Abd-Rabbu Mansour Hadi took the constitutional oath to become Yemen's new president on Saturday, formally removing Ali Abdullah Saleh from power after a year of protests paralysed the Arabian Peninsula nation.
In a reminder of the violence that has longed plagued Yemen, a car loaded with explosives killed at least 26 people and injured dozens when it was driven towards a presidential palace in the southern city of Hadramout, far from the capital Sanaa where Hadi was sworn in.
A former army general, Hadi stood as the sole candidate to replace Saleh in a power transfer deal brokered by Gulf neighbours and backed by Western powers. He was elected after more than 60 percent of eligible voters took part in an election this week.
Saleh's departure makes him the fourth Arab autocrat to be removed from power in more than a year of mass uprisings that have redrawn the political map of the Middle East.
Hadi said in a speech that Yemen must draw a line under the crisis and tackle pressing issues such as Yemen's economic problems and bringing those displaced by the crisis back to their homes.

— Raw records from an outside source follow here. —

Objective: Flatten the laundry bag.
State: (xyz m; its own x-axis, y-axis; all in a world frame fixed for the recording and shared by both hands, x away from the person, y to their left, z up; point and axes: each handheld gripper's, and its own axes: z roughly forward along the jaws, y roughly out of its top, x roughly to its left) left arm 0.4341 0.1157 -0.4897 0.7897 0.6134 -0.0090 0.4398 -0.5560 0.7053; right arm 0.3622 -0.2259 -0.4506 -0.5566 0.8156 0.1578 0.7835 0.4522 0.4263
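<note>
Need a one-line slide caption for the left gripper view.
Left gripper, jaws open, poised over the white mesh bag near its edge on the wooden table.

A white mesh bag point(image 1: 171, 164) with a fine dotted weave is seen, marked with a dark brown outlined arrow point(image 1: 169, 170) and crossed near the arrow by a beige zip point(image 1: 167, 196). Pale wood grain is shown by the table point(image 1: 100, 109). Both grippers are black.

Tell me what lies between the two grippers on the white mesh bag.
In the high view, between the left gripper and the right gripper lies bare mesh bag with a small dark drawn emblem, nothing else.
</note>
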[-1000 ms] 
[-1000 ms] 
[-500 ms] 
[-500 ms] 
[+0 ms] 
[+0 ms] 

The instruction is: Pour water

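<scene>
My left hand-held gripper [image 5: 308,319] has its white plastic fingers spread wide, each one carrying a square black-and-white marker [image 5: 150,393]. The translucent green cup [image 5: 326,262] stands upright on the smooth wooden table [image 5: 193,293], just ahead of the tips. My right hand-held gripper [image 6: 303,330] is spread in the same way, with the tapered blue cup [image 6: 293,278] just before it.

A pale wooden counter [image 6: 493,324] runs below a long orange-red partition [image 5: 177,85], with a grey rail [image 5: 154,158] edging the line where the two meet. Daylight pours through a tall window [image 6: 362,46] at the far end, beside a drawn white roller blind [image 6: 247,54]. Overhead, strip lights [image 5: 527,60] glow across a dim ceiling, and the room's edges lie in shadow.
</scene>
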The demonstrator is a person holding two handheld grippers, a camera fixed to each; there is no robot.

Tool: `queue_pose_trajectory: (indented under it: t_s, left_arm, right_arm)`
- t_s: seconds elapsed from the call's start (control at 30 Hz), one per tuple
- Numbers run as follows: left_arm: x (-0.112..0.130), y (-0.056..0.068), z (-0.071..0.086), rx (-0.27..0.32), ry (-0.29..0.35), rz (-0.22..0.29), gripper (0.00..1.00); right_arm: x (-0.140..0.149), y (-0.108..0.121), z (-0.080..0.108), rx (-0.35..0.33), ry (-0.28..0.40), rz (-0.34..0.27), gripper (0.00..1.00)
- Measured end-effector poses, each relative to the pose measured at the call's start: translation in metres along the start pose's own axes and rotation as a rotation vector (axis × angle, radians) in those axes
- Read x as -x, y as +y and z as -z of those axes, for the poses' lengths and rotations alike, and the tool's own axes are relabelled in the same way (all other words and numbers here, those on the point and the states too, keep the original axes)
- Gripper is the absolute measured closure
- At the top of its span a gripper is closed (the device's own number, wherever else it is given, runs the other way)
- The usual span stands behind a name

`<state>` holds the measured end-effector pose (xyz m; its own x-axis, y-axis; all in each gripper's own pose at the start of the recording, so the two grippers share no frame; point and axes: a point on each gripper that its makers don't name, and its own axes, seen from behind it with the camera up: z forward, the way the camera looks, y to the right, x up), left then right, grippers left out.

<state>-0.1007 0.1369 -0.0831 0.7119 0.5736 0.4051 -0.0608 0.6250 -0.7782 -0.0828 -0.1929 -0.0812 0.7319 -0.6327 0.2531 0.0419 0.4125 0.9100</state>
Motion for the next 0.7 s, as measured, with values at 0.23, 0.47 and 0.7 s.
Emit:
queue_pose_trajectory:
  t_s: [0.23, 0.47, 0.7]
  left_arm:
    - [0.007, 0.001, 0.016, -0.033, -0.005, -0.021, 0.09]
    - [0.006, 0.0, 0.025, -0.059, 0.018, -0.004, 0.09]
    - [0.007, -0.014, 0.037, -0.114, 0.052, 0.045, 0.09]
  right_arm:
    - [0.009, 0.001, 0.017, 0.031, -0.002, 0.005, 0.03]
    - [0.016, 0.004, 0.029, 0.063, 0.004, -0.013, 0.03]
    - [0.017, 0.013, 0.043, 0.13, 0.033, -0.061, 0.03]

I stand here in a historic moment... I look to the Yemeni people and give them thanks. The crisis reached every city and village and house, but Yemen will continue to go forward, Hadi said. If we don't deal with challenges practically, then chaos will reign.
After his speech, protestors in the southern city of Aden clashed with security forces, injuring four people, medics said.
Yemen's richer neighbours, led by Saudi Arabia, crafted the power transfer, also backed by Washington and a U.N. Security Council resolution, to ease out Saleh, who had ruled Yemen for 33 years.
One of the poorest countries in the Middle East, Yemen had already been fractured before the revolt against Saleh's rule, with separatists in the south, Shi'ite rebels in the north and an active wing of al Qaeda.
There are fears that chaos in Yemen could empower the country's branch of al Qaeda near major oil shipping routes.
Hadi now is tasked with overseeing a proposed two-year political transition that envisions parliamentary elections, a new constitution and restructuring of the military in which Saleh's son and nephew still hold power.
Hadi made a point to single out al Qaeda as a top priority for his new administration: Continuing the war against al Qaeda is a national and religious duty.
The international community described the oath as a key step forward.
Yemenis want an end to the crisis, and to turn a new page. Now it's time to rebuild, for consensus and concord... and to bring people into an inclusive political process, said Jamal Benomar, U.N. envoy to Yemen.
The U.S. ambassador to Yemen, Gerald Feierstein, said: We are seeing the beginning of a process that I believe will deliver great results over the next two years.
Hadi's inauguration ceremony is scheduled for Monday, which Saleh is to attend. Saleh returned to Yemen on Friday after seeking treatment in the United States for injuries suffered in a assassination attempt last year.
A high election turnout was deemed crucial to Hadi's legitimacy, but the vote was rejected in advance in wide swathes of the country, notably the south, where secessionists urged a boycott.
Some 42 percent of Yemen's population of 23 million live on less than $2 per day in a land where tribal loyalties remain central to society.
If Abd-Rabbu Hadi doesn't rein in the mashayikh (tribal notables) then we'd be better off with Ali Abdullah Saleh, said Amin al-Sharaby, 24, after gunmen loyal to a tribal leader scuffled with bystanders outside door of parliament, and beat a man with the butts of their rifles.